To pursue the further traces of the influence of Chaucer through such a literary aftergrowth as the younger Fletchers, into the early poems of Milton, would be beyond the purpose of the present essay. In the treasure-house of that great poet's mind were gathered memories and associations innumerable, though the sublimest flights of his genius soared aloft into regions whither the imagination of none of our earlier poets had preceded them. On the other hand, the days have passed for attention to be spared for the treatment experienced by Chaucer in the Augustan Age, to which he was a barbarian only to be tolerated if put into the court-dress of the final period of civilisation. Still, even thus, he was not left altogether unread; nor was he in all cases adapted without a certain measure of success. The irrepressible vigour, and the frequent felicity, of Dryden's "Fables" contrast advantageously with the tame evenness of the "Temple of Fame," an early effort by Pope, who had wit enough to imitate in a juvenile parody some of the grossest peculiarities of Chaucer's manner, but who would have been quite ashamed to reproduce him in a serious literary performance, without the inevitable polish and cadence of his own style of verse. Later modernisations--even of those which a band of poets in some instances singularly qualified for the task put forth in a collection published in the year 1841, and which, on the part of some of them at least, was the result of conscientious endeavour-- it is needless to characterise here. Slight incidental use has been made of some of these in this essay, the author of which would gladly have abstained from printing a single modernised phrase or word--most of all any which he has himself been guilty of re-casting. The time cannot be far distant when even the least unsuccessful of such attempts will no longer be accepted, because no such attempts whatever will be any longer required. No Englishman or Englishwoman need go through a very long or very laborious apprenticeship in order to become able to read, understand, and enjoy what Chaucer himself wrote. But if this apprenticeship be too hard, then some sort of makeshift must be accepted, or antiquity must remain the "canker-worm" even of a great national poet, as Spenser said it had already in his day proved to be of Chaucer.

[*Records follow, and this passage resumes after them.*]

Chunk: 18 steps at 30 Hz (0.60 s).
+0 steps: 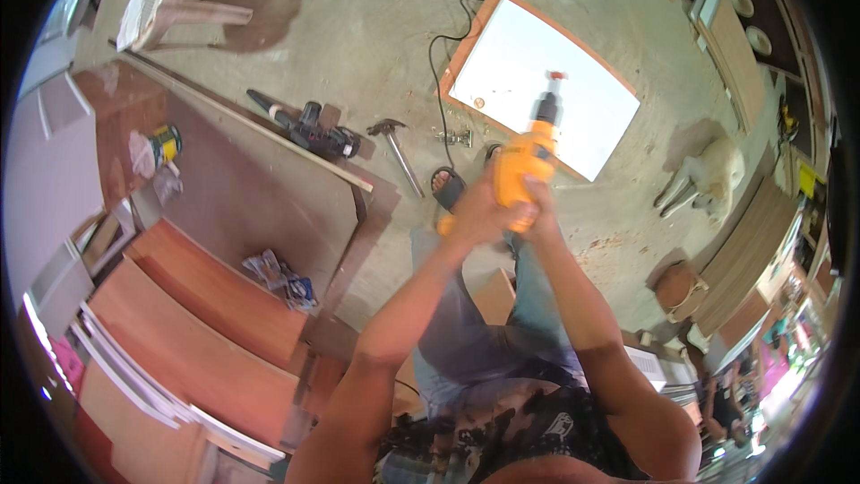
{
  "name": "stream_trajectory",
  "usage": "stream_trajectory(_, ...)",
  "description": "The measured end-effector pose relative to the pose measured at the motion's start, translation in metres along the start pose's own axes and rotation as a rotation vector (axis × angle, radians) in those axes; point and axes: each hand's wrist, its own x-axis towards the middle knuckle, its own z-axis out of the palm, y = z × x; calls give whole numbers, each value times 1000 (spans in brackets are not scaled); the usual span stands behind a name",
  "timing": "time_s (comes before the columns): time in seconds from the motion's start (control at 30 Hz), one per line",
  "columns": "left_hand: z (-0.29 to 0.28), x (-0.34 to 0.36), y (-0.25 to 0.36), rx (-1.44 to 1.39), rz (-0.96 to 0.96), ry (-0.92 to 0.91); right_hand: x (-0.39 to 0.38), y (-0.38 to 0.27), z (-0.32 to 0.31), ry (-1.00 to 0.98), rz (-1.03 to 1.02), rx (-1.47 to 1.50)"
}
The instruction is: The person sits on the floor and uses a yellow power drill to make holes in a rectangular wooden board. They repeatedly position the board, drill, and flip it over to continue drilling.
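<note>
My left hand and my right hand are closed on a yellow power drill, held out above my legs and slightly blurred. Its black chuck points away from me, with a red-tipped bit over a white panel, which lies on a larger orange-brown board on the floor. A small metal fitting lies just left of the panel, near my sandalled foot. A hammer lies left of that, and a black power tool rests farther left.
A black cable snakes across the floor. A dog lies at the right, near stacked planks. A plastic chair stands at the upper left. Stacked boards, a work surface and a can fill the left side.
</note>
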Motion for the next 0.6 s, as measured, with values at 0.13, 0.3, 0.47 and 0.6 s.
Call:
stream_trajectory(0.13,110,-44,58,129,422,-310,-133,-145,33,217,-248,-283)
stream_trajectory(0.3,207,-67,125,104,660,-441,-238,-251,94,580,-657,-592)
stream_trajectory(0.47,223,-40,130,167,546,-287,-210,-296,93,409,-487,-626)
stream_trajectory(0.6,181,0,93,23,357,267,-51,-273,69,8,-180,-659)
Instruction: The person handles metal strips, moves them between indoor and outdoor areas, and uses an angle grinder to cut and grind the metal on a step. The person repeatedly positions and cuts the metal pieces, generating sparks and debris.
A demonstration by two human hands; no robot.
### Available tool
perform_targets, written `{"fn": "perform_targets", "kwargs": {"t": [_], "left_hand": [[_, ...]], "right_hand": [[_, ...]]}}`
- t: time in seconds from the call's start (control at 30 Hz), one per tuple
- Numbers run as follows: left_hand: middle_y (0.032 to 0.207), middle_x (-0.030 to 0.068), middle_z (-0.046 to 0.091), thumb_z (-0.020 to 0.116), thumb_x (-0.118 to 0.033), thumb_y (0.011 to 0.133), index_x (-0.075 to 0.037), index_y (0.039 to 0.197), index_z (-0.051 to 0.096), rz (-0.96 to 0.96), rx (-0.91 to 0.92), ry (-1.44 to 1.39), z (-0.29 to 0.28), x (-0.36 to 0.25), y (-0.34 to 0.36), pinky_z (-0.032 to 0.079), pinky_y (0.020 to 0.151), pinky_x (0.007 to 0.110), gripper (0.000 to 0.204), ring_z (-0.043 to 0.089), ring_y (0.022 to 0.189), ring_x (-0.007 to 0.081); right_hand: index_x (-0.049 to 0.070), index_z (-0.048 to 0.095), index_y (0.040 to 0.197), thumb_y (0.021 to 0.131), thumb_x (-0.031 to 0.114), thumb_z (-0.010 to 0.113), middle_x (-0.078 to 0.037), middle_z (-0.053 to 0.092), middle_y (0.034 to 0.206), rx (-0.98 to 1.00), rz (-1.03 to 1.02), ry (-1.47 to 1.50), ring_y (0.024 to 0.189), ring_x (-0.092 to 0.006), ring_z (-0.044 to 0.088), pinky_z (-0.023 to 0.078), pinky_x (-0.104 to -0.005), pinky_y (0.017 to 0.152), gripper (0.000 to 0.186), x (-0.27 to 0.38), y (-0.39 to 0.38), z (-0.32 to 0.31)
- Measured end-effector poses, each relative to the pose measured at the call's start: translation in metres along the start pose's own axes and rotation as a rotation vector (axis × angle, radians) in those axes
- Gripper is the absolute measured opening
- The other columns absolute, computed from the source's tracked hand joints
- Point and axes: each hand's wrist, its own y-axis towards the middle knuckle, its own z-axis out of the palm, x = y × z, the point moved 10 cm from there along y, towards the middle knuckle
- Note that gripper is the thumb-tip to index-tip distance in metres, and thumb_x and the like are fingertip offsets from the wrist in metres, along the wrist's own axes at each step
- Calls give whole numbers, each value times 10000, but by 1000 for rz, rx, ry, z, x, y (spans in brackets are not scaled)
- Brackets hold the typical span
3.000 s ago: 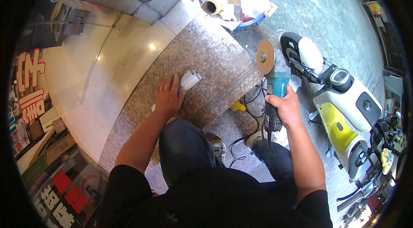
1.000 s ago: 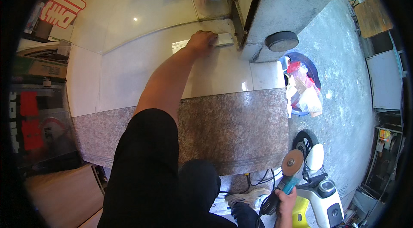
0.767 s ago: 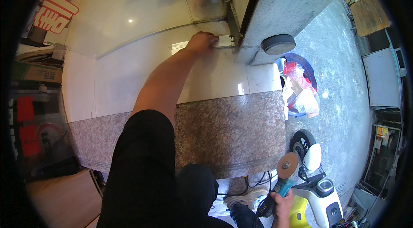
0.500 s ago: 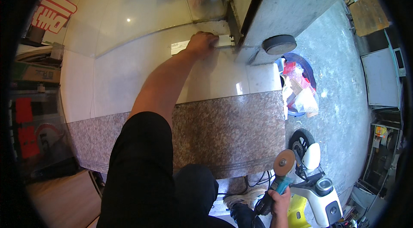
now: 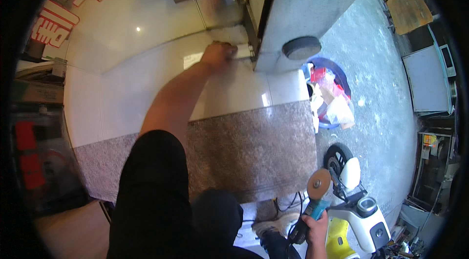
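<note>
My left arm reaches forward over the white tiled ledge (image 5: pixel 132 90). At its end my left hand (image 5: pixel 218 55) is closed over a flat white strip (image 5: pixel 192 59) lying against the tiles, close to the foot of a grey metal panel. Parts of the strip show on both sides of the hand; the fingertips are slightly blurred and partly hidden. Low on the right, my right hand (image 5: pixel 315 227) grips a teal and black angle grinder (image 5: pixel 316 206) by its body. Its reddish-brown disc (image 5: pixel 318 184) points upward, away from the ledge.
A speckled granite slab (image 5: pixel 254 144) edges the ledge. The grey panel (image 5: pixel 317 10) carries a round dark cap (image 5: pixel 301 48). Right of the slab stand a blue tub (image 5: pixel 340 67) of rubbish and a white scooter (image 5: pixel 362 229). Black cables (image 5: pixel 294 203) hang below the slab.
The whole view has shifted slightly, so the ledge and panel appear farther left. My left hand stays on the white strip, and my right still holds the angle grinder.
</note>
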Motion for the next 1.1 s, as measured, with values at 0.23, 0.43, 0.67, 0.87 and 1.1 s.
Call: {"fn": "perform_targets", "kwargs": {"t": [0.23,0.43,0.67,0.87,1.1], "left_hand": [[1115,113,747,734,-180,813,-160,1163,762,0,71,-24,-6,-15,-8,548,977,468,351,655,1082,398],[1102,122,733,689,-211,828,-142,1073,739,-42,215,104,9,-8,1,555,957,500,259,649,1087,417],[1056,160,731,661,-199,855,-115,1051,745,-149,18,171,-4,19,24,553,906,511,229,678,1022,431],[1028,139,732,723,-132,837,-109,1099,756,58,32,-37,-1,-6,-2,552,899,463,264,676,973,403],[1050,126,719,723,-153,804,-128,1050,722,-19,44,2,-2,-11,-8,549,920,482,248,662,1042,396]], "right_hand": [[45,621,1087,705,25,829,-18,665,904,40,18,29,761,-140,635,529,-306,715,436,-7,-2,0],[42,620,1094,707,18,822,-15,665,902,57,16,93,756,-136,634,527,-302,715,437,-8,1,4],[40,617,1111,715,-15,808,-21,673,902,41,19,84,756,-137,642,535,-296,721,443,-5,-7,-4],[35,618,1125,717,-13,808,-20,676,908,46,4,119,756,-142,646,540,-303,725,453,-9,-2,-1],[36,618,1101,713,16,827,-25,677,898,51,12,45,735,-142,641,538,-305,705,441,-6,-4,-3]]}}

Meanwhile, since our poetic literature has long thrown off the shackles which forced it to adhere to one particular group of models, he is not a true English poet who should remain uninfluenced by any of the really great among his predecessors. If Chaucer has again, in a special sense, become the "master dear and father reverent" of some of our living poets, in a wider sense he must hold this relation to them all and to all their successors, so long as he continues to be known and understood. As it is, there are few worthies of our literature whose names seem to awaken throughout the English-speaking world a readier sentiment of familiar regard; and in New England, where the earliest great poet of Old England is cherished not less warmly than among ourselves, a kindly cunning had thus limned his likeness:--

An old man in a lodge within a park;
The chamber walls depicted all around
With portraiture of huntsman, hawk and hound,
And the hurt deer.  He listeneth to the lark,
Whose song comes with the sunshine through the dark
Of painted glass in leaden lattice bound;
He listeneth and he laugheth at the sound,
Then writeth in a book like any clerk.
He is the poet of the dawn, who wrote
The Canterbury Tales, and his old age
Made beautiful with song; and as I read
I hear the crowing cock, I hear the note
Of lark and linnet, and from every page
Rise odours of ploughed field or flowery mead.